Apesar de esperada há meses, a prisão, na quarta-feira, do ex-presidente da Câmara dos Deputados Eduardo Cunha deixou em pânico a classe política em Brasília. Aliados e adversários temem que Cunha, preso por corrupção, faça acordo de colaboração com a Justiça e conte tudo o que sabe sobre aqueles.
O impacto da detenção foi tão grande que o Congresso suspendeu votações importantes marcadas para quarta-feira e para ontem.

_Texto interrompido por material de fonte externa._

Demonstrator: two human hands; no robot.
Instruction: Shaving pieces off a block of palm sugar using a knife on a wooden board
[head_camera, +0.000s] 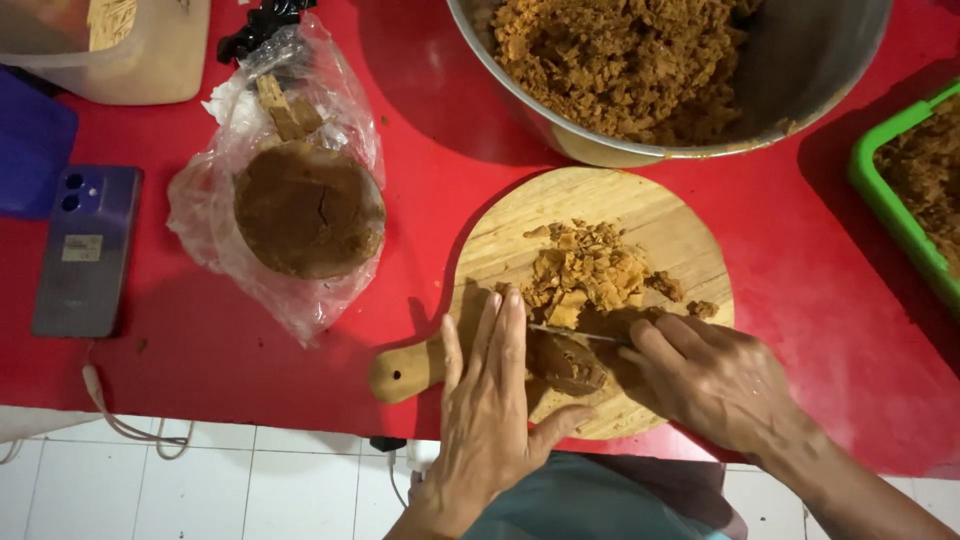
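The right hand (710, 385) is closed around the handle of a knife (580, 335), its thin blade lying across the top of a brown sugar block (568, 362), while the left hand (490, 400) lies flat and open, fingers together, with its fingertips by the blade's far end and its thumb beside the block. The block sits on the near part of a round wooden cutting board (640, 215), just below a heap of chopped sugar pieces (590, 275). Beyond the board on the red table (420, 130) stands a steel bowl (800, 70) of the same crumbs, and to the left a plastic bag (290, 190) holds another brown disc.

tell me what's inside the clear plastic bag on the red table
A round dark brown block and a smaller tan piece lie inside the clear plastic bag; their undersides are hidden.
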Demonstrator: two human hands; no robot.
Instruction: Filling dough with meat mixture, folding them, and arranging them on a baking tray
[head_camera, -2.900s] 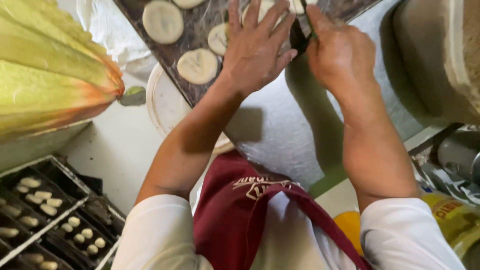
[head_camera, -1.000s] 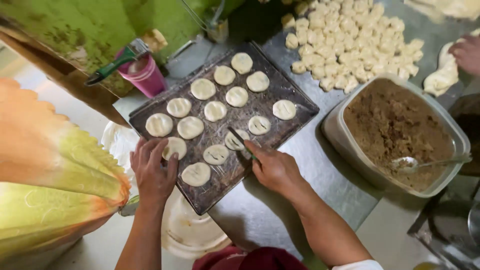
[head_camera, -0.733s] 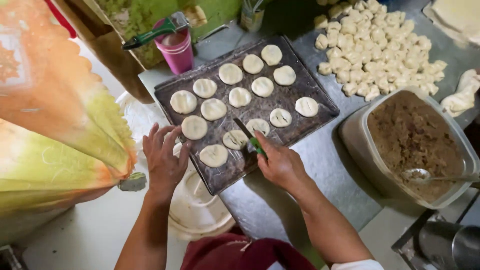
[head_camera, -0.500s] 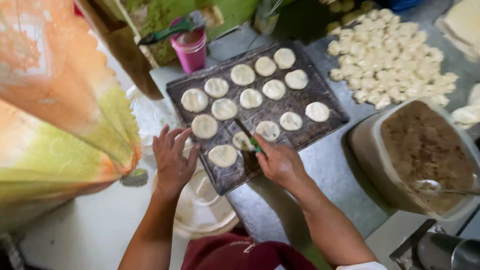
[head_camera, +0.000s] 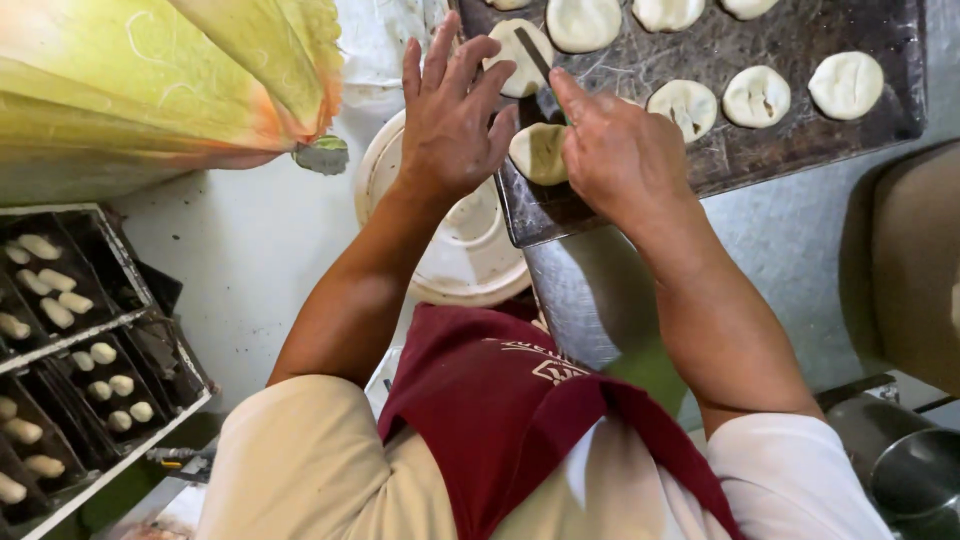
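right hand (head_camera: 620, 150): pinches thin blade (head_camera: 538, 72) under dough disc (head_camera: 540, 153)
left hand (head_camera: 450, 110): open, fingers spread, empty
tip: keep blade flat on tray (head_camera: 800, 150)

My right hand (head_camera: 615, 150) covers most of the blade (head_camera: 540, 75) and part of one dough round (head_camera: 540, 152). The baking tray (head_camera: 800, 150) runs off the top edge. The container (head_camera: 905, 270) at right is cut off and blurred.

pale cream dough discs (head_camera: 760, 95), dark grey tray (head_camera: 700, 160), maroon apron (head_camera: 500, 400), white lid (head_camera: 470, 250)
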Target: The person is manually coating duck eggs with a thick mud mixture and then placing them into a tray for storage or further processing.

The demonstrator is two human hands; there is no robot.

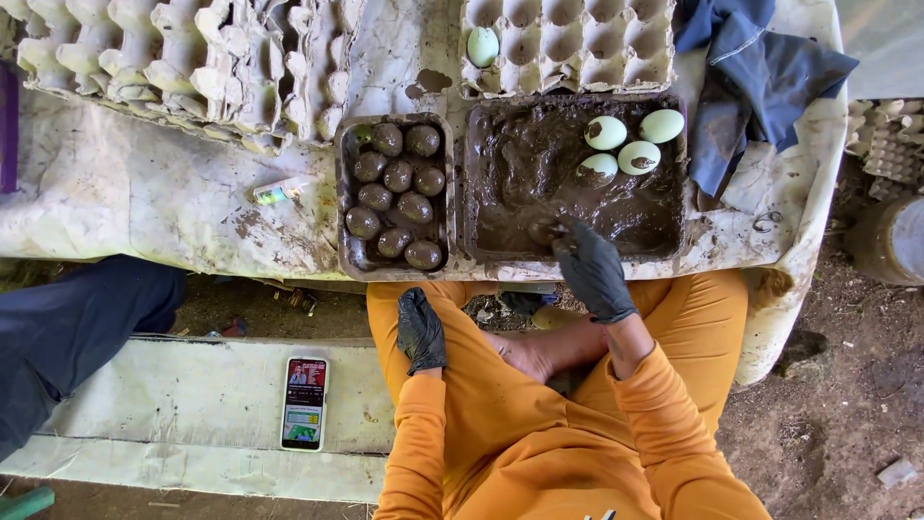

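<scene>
Reaching into the mud tray point(510, 125) from the near edge of the table point(144, 193), the right hand point(592, 270), in a black glove, has its fingers curled down into the wet mud, seemingly closed around a mud-covered egg point(545, 231); how tight the grip is cannot be told. The left hand point(421, 329), also gloved, rests loosely curled on the orange-clad thigh, holding nothing, likely kept out of the mess. Four pale green eggs point(626, 143) sit in the tray's far right corner, smeared but uncoated, within easy reach of the working hand. Just left, touching it, a smaller tray point(345, 193) holds ten fully coated eggs point(397, 193) in rows, so finished ones stay apart from bare ones. At the far edge, a paper egg carton point(577, 43) holds one clean egg point(482, 45); stacked cartons point(164, 58) fill the far left corner, and a blue cloth point(751, 77) drapes the far right corner. The table is covered with a stained white sheet, standing on bare earth; a phone point(304, 403) lies on a low bench point(192, 404)
</scene>
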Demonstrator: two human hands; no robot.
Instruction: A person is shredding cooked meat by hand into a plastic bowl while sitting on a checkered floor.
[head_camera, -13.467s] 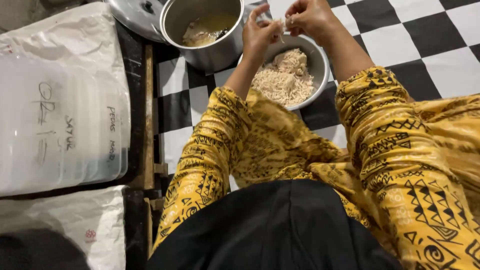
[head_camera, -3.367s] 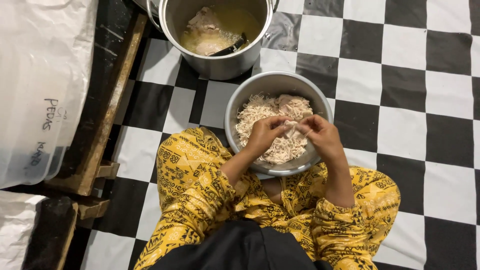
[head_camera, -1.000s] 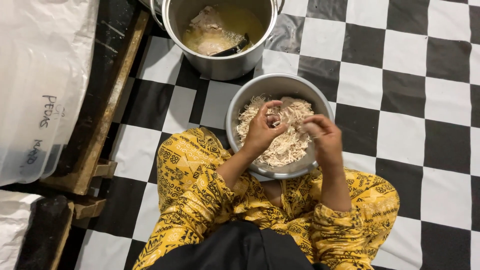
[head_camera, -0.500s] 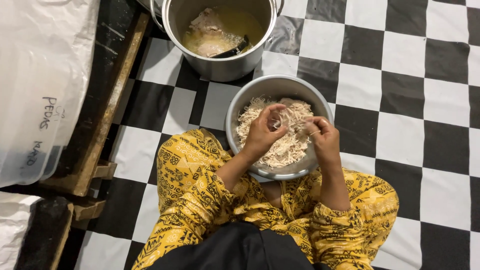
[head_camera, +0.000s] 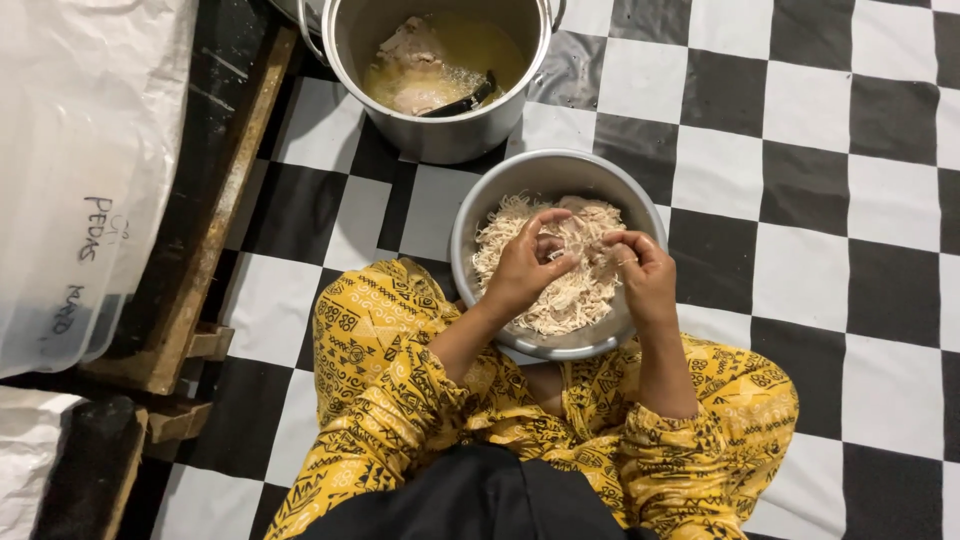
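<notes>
your left hand (head_camera: 523, 268) and right hand (head_camera: 645, 275) both pinch bits of shredded chicken (head_camera: 570, 290) over the metal bowl (head_camera: 480, 215) by your knees. the bowl is full of pale shreds. the big pot (head_camera: 450, 135) behind it holds yellow broth, chicken pieces (head_camera: 412, 45) and a dark ladle (head_camera: 462, 100).

Piece of pale cooked meat (head_camera: 563, 243): pinched between both hands' fingertips, above the bowl's centre. Shredded meat (head_camera: 570, 290): pale, stringy heap filling the round metal bowl (head_camera: 480, 215), spread toward 6 o'clock.
</notes>
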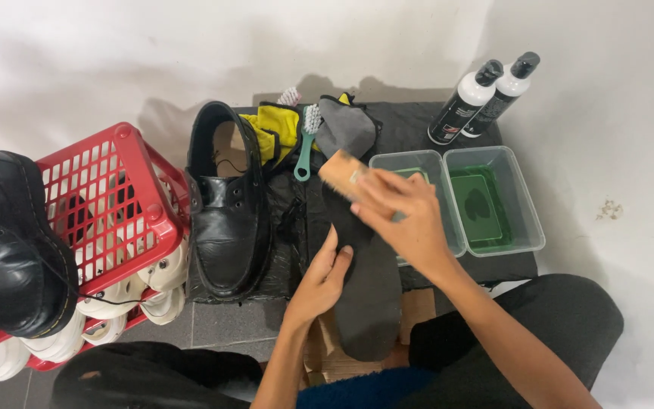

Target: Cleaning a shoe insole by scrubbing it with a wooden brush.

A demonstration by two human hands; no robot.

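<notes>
While the person sits over a low black-covered table (410, 121), the stock reads as follows. Red crate (115, 201), left, with white shoes under it and a black boot (9, 250) at its near side. Black shoe (228, 208) on the table. Dark insole (369, 295), lying from table edge toward the lap: left hand (323, 280) pressed flat on its edge, fingers spread. Two clear tubs (527, 208), one holding green liquid. Two white bottles (482, 98). Wooden brush (346, 174), clasped in the right hand (403, 216) over the insole's far end. Scrubbing looks underway; the next stroke would need steady bracing.
</notes>
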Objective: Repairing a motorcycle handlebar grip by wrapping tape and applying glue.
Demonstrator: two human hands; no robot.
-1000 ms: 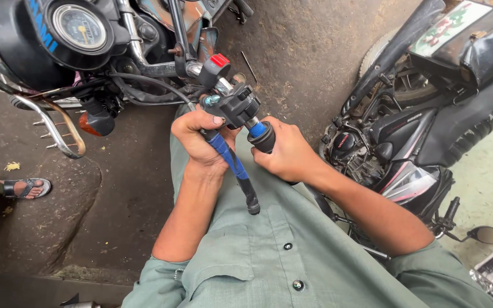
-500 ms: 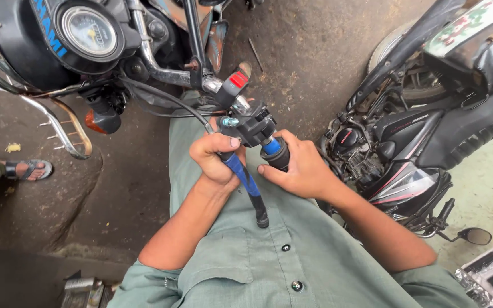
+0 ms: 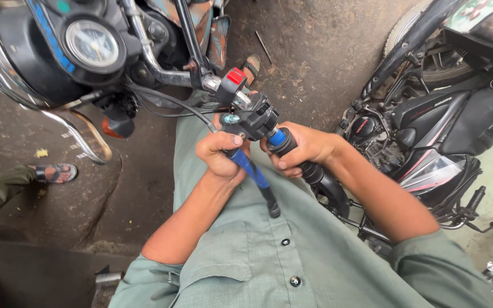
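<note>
Both hands clamped: left hand point(image 3: 219, 154) wrapped round the blue handle of a screwdriver point(image 3: 253, 174), right hand point(image 3: 303, 149) closed over the handlebar grip point(image 3: 292, 154), thumb on top. Screwdriver tip is up at the black switch housing point(image 3: 255, 117), at 12 o'clock from the left hand; its black butt end hangs toward 5 o'clock over the green shirt point(image 3: 246, 256). Step in hand looks like working a screw on the underside of the switch housing while the right hand steadies the bar. Cannot tell if the tip sits in a screw head, knuckles hide it. Next move likely calls for twisting the handle with steady push along the shaft, right hand holding the bar from turning. Switch housing is black, boxy, with a red button point(image 3: 235, 76) at its 11 o'clock, cables running off toward 9 o'clock. Grip is blue near the housing, black further out. Round speedometer point(image 3: 92, 43) at 10 o'clock; second motorbike point(image 3: 446, 114) at 3 o'clock. Someone's sandalled foot point(image 3: 55, 172) at 9 o'clock.
</note>
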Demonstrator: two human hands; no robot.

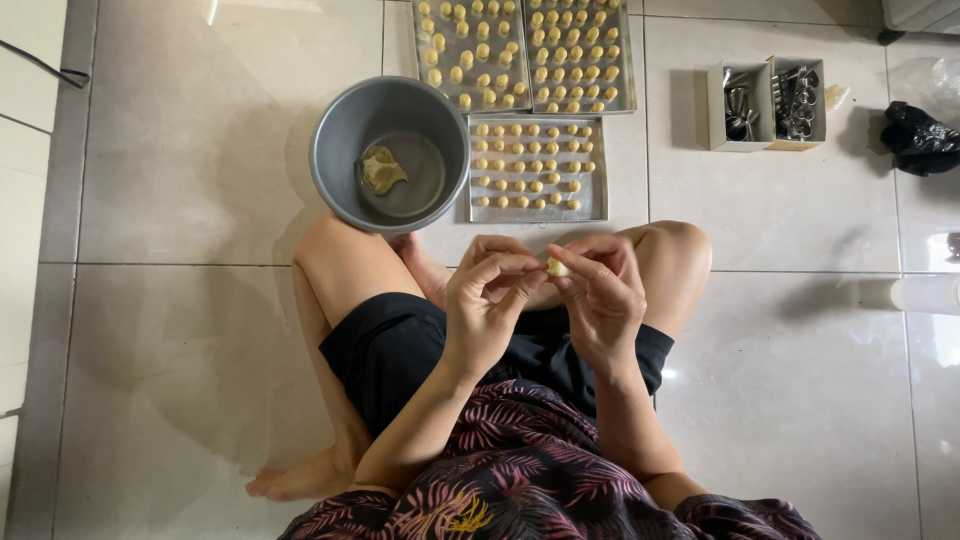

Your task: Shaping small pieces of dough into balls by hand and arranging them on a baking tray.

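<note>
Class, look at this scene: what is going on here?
A person sits on the tiled floor, pinching a small dough piece between the left hand and right hand. Ahead lie three trays lined with dough pieces, and a grey bowl holding a leftover lump of dough.

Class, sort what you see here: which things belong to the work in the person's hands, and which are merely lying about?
In use: dough piece pinched by left hand and right hand; grey bowl with leftover dough; three trays of shaped pieces.

Lying about: boxes of metal tools; black bag.
</note>
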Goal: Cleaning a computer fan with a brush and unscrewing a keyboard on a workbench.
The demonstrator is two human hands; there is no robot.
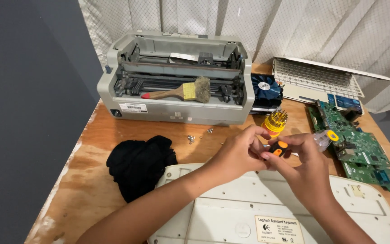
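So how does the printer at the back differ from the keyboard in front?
The printer stands upright with its cover off, mechanism exposed, a paintbrush lying inside; the keyboard lies face down, underside and label showing. The printer is grey and boxy; the keyboard is off-white, flat and wide. Both rest on the wooden table.

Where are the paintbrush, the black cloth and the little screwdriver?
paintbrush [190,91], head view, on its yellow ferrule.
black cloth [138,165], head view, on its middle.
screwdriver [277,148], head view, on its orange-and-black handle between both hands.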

Parlamentares calculam que Cunha, que construiu o seu imenso poder à custa da troca de favores e verbas com outros poderosos, tenha um arsenal explosivo que pode atingir, só na Câmara dos Representantes, mais de uma centena de deputados.
Cunha, que durante anos liderou a Câmara e foi o cérebro da destituição de Dilma Rousseff, teve o mandato anulado em setembro por quebra do decoro parlamentar. Jurando vingança contra os "traidores", passou as últimas semanas a coligir dossiês incriminatórios sobre deputados e outros políticos.
Habituado a uma vida de luxo, Cunha ocupa agora uma cela de 12 metros quadrados, com cama de cimento e um buraco no chão no lugar da sanita. Como vizinhos nas celas da sede da Polícia Federal de Curitiba tem outros presos por corrupção, como Marcelo Odebrecht, presidente da construtora Odebrecht, e António Palocci, ex-ministro das Finanças de Lula da Silva e da Casa Civil de Dilma.